Toujours est-il que le résultat est le suivant : une frontière de près d'un millier de kilomètres à défendre, maintenant que les vaillants guerriers du pouvoir en place se sont évaporés dans la nature après avoir piteusement refusé de se battre, abandonnant à l'ennemi uniformes, matériel et même godasses et trousses de secours. L'appellation en vogue de nos jours couvre bien mal en fait un cocktail détonnant composé, selon des sources concordantes, de 5 à 10 pour cent d'éléments du défunt EIIL (État islamique en Irak et au Levant, devenu l'actuel EI après s'être appelé aussi el-Qaëda en Mésopotamie), 70 à 75 pour cent d'éléments tribaux et de 20 pour cent d'anciens baassistes, le ciment étant constitué par leur haine des hommes actuellement au pouvoir.
C'est le pétrole qui a mis le feu aux poudres.

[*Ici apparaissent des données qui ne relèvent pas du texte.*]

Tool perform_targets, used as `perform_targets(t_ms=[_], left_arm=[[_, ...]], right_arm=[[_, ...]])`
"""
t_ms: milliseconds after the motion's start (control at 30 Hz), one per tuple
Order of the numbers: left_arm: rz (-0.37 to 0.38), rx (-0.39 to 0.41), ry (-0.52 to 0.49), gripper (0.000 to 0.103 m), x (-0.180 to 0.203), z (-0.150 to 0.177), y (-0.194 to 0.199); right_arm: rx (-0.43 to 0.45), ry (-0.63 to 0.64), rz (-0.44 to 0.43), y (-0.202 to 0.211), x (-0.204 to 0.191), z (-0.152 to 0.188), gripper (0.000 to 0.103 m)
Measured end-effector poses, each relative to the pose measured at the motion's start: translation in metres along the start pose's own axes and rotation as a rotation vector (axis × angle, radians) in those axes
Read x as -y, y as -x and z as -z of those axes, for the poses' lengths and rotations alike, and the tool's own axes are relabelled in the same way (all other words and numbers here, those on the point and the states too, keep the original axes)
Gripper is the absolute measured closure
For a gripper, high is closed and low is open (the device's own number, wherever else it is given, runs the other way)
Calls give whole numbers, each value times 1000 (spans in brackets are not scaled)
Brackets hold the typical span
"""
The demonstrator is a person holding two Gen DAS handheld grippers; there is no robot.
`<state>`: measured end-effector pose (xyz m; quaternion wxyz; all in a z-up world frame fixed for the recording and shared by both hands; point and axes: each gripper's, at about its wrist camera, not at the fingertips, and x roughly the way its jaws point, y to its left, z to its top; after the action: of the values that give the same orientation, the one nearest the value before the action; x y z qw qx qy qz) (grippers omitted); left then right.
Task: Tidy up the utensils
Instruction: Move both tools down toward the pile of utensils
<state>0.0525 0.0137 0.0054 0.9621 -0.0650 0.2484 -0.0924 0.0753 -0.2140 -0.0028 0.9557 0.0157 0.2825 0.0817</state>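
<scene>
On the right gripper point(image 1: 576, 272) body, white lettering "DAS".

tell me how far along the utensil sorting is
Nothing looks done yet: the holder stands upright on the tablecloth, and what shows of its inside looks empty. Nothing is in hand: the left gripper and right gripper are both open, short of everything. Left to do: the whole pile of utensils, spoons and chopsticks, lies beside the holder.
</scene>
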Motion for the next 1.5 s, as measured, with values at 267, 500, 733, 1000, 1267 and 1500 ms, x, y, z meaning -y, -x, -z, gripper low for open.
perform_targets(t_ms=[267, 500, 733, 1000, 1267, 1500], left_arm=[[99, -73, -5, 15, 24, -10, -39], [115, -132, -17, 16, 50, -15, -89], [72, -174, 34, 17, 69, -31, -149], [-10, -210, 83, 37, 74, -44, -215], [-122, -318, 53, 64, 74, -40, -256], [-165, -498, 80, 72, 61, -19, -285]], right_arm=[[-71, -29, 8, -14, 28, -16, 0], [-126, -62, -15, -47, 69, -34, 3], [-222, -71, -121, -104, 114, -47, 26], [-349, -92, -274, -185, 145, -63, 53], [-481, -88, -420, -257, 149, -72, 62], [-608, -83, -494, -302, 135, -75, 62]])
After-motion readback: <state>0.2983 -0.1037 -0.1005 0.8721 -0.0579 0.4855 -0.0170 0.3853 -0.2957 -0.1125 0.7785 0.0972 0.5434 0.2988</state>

Depuis une dizaine d'années, les habitants du Kurdistan coulaient des jours heureux, s'ouvrant aux affaires et au tourisme, aux milliards de dollars aussi que des investisseurs avisés injectaient dans leur économie, un œil fixé sur les millions de barils d'or noir transportés par un pipeline débouchant dans le port turc de Ceyhan de la province d'Adana. Il y eut aussi, en juin dernier, deux millions de barils embarqués à bord de deux tankers qui ont aussitôt pris la mer. Depuis, la dégradation des rapports est allée en s'aggravant, jusqu'à la petite guerre (petite en apparence et pour combien de temps ?) qui semble devoir s'installer et qui a eu pour effet, en allongeant la ligne de front, d'affaiblir le dispositif de défense à la frontière avec la Turquie, la Syrie et l'Iran. Or, sur ce front, le calme précaire a été rompu ces dernières heures alors que les trois pays concernés se contentaient, croyait-on, de jouer le rôle d'observateurs, quitte à donner au bon moment le coup de pouce susceptible de modifier la donne.


Sur cette toile de fond sont venus s'imprimer les derniers en date des soubresauts dont le plus important aura été, hier, la décision de Bagdad de faire intervenir son aviation au côté des Kurdes. Au même moment, on apprenait que des combattants de l'Union démocratique de Syrie (PYD) étaient arrivés dans la région pour prêter main-forte à leurs frères en difficulté. Un moment, on avait cru pourtant qu'entre l'EI et les Kurdes tout était allé trop vite et presque sans coup férir, comme dans un scénario élaboré d'un commun accord entre deux parties qui partagent le fait d'être sunnites, d'avoir souffert sous la férule de Saddam Hussein et de haïr Maliki.


Les événements de ces dernières heures ont porté un sérieux coup à ce tortueux échafaudage. En terre d'Orient, la conjoncture n'est pas toujours complexe. Elle peut, aussi, être simple. Trop simple.